Ambrosia was founded to honor Georgian Winemaking through a modern lens, crafting high-quality wines exclusively from historically significant local varieties.
They came from different corners of the world: one Italian, one French, one Greek-American; each with her own story, but united by a shared vision. They all moved to Georgia to explore the world of winemaking, observe what was great and what could have been improved, and then started building their own vision.
Creating the wine was not a quick and simple journey. After finding the right grapes, the right equipment and most importantly the right team, they were able to start a high-quality production. But then came the complex question of identity. What could possibly represent this work? Not just the wine, but the women behind it? They needed something that felt feminine, but not ornamental. Something rooted in tradition, but untethered by it. Something original, even provocative, but still reverent to the deep cultural soil that Georgia has.
Sketches were made. Ideas rose and fell. None of it felt right. It wasn’t enough to design something beautiful… it had to feel like truth.

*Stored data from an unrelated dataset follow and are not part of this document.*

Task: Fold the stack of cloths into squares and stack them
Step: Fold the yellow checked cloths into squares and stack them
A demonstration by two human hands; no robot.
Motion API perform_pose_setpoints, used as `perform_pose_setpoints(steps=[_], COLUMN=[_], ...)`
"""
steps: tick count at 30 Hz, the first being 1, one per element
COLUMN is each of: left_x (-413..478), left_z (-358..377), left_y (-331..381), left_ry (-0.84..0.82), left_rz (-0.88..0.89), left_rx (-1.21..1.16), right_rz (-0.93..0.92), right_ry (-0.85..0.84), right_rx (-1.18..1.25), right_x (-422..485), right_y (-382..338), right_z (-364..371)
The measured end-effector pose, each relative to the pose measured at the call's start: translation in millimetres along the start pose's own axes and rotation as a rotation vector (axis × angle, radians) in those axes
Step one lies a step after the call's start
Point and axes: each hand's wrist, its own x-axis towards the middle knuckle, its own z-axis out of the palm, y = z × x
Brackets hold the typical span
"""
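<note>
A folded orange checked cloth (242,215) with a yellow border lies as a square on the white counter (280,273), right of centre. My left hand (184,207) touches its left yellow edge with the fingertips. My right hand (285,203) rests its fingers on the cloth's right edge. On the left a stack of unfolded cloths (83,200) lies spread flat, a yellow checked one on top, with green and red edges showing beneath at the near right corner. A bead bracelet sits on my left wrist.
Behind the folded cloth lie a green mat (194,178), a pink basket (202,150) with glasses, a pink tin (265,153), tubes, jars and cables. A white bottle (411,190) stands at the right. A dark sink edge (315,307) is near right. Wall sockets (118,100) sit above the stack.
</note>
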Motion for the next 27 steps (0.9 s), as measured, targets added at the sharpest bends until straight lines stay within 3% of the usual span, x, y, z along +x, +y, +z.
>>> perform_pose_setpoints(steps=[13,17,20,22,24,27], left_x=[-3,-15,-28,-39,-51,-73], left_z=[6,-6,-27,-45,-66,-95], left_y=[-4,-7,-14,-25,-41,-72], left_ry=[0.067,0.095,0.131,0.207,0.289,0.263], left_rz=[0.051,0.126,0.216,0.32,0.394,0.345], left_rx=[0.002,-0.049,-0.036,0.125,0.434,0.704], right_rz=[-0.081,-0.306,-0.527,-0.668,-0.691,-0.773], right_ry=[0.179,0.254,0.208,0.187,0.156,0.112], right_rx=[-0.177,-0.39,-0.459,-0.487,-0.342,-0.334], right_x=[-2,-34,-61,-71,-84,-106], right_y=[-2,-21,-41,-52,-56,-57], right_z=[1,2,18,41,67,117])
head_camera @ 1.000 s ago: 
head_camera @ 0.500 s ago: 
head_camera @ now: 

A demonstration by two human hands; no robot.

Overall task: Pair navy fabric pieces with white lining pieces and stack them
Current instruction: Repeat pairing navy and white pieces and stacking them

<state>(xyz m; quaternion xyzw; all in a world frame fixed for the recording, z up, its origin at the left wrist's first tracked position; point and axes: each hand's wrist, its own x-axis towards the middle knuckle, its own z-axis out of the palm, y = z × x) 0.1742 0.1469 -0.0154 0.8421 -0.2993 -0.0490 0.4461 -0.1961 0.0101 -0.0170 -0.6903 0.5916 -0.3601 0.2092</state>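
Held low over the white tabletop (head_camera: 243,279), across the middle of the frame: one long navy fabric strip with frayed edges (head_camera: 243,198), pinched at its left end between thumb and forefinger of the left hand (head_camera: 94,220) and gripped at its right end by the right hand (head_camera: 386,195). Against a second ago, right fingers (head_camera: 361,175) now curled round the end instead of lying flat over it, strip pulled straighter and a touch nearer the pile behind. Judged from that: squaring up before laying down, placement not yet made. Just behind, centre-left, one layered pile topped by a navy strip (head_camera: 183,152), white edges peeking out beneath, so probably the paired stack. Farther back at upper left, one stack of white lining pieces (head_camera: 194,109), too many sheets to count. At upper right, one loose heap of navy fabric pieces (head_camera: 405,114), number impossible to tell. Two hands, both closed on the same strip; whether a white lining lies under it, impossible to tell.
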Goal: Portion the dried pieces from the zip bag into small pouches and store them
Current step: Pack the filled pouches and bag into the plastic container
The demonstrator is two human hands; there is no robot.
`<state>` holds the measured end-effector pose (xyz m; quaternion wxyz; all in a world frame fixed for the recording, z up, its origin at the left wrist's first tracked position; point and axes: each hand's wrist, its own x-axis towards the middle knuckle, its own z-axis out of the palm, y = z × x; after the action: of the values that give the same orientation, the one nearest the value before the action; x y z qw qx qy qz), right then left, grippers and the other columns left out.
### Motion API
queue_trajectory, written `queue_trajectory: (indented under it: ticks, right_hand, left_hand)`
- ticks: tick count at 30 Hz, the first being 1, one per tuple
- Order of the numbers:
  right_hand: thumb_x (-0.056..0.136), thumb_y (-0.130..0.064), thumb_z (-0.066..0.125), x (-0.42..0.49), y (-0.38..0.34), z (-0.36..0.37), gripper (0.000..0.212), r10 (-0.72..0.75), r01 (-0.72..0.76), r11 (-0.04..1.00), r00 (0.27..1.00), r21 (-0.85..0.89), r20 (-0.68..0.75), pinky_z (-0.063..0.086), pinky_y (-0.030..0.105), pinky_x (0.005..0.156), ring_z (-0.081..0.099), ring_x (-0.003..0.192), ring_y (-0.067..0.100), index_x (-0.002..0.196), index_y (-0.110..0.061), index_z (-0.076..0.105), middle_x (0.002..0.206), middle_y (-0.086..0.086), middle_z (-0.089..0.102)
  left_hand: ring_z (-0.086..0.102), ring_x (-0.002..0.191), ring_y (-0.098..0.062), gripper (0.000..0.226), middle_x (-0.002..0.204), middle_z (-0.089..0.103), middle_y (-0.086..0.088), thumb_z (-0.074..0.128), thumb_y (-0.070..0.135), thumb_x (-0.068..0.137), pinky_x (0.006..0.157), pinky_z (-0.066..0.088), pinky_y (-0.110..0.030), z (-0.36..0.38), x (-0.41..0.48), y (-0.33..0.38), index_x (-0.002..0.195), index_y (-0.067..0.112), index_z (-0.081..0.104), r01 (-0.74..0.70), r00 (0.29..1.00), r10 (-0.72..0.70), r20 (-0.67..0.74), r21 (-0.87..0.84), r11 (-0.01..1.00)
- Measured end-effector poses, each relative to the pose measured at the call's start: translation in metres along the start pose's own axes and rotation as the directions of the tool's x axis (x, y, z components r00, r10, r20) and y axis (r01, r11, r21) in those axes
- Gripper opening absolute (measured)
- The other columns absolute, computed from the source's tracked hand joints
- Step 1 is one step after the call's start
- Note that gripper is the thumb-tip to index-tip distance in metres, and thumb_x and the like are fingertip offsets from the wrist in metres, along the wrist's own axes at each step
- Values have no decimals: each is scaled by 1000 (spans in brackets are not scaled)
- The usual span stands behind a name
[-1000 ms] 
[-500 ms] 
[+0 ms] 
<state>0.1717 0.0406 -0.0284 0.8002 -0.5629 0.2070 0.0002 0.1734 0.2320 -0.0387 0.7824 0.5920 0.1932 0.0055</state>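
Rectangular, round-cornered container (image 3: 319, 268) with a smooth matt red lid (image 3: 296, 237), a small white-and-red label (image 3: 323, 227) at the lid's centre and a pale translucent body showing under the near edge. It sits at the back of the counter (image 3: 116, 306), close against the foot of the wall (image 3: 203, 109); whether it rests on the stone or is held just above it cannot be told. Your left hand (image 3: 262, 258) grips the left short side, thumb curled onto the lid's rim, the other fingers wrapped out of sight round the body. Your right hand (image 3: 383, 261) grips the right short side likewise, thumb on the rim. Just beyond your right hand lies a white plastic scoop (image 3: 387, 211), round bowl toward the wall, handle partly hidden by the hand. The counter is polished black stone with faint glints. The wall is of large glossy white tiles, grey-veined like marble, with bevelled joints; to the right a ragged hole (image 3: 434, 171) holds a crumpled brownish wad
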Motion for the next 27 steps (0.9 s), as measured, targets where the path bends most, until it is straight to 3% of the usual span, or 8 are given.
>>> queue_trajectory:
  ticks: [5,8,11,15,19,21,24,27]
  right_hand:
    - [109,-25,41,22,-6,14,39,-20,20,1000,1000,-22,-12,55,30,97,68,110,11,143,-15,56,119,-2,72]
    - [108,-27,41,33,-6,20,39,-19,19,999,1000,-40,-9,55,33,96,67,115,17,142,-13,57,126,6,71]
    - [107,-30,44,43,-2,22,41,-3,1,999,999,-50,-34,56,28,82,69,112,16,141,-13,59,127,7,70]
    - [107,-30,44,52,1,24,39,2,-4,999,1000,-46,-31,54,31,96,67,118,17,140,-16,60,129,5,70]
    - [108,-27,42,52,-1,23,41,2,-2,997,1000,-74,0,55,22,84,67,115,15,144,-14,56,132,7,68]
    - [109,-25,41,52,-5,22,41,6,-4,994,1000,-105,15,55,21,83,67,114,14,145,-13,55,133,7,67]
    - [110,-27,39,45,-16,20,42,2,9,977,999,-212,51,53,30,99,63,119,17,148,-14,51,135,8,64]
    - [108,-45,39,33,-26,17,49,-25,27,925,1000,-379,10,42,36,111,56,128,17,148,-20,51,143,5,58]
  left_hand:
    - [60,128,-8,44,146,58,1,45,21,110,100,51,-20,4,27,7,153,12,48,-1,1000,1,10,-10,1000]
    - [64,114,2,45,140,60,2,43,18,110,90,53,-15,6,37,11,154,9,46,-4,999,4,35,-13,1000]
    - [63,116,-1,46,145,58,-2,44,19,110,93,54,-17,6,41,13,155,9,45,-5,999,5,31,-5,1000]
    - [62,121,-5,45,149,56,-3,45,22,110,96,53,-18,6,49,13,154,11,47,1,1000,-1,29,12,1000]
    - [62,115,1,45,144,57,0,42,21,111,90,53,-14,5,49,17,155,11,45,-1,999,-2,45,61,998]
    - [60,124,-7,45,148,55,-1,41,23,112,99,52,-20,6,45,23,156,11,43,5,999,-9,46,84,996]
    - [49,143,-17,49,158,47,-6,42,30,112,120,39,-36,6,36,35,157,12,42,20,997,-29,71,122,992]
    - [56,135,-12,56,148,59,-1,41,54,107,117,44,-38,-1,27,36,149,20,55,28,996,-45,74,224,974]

In the archaeological site of Dzalisi, nestled near the ancient capital of Mtskheta, they found it — or perhaps, it found them. What was once a Roman noble’s villa had been unearthed piece by piece: marble columns, thermal baths, subterranean heating, and then, like a hidden song breaking through stone, the mosaic.
Cracked and faded by centuries of silence, it nonetheless radiated a timeless energy. At its center, a banquet scene: Dionysus, god of wine and ecstasy, reclining beside Ariadne, a woman transformed into a goddess after choosing freedom over abandonment. Around them danced the symbols of pleasure, power, and transcendence — music, nature, the divine.
And there it was — their label.
What the mosaic suggested, they translated. Using AI as their brush, they reimagined the ancient stonework into something reborn. The outlines were softened, the figures refined, the details illuminated without being erased. It was not about imitation — it was about resurrection.
Then came the final gesture: placing it within the silhouette of Georgia itself. A shape both geographical and symbolic.
Today, that label graces every bottle of Ambrosia. It doesn’t explain — it invites. A piece of Roman-Byzantine mosaic, reawakened and framed in the soil of Georgia, telling the story of gods and goddesses, of transformation and feast, of beauty unearthed and given new breath..
This is Ambrosia. Not just the food of the gods — but the wine of women who dared to follow their vision.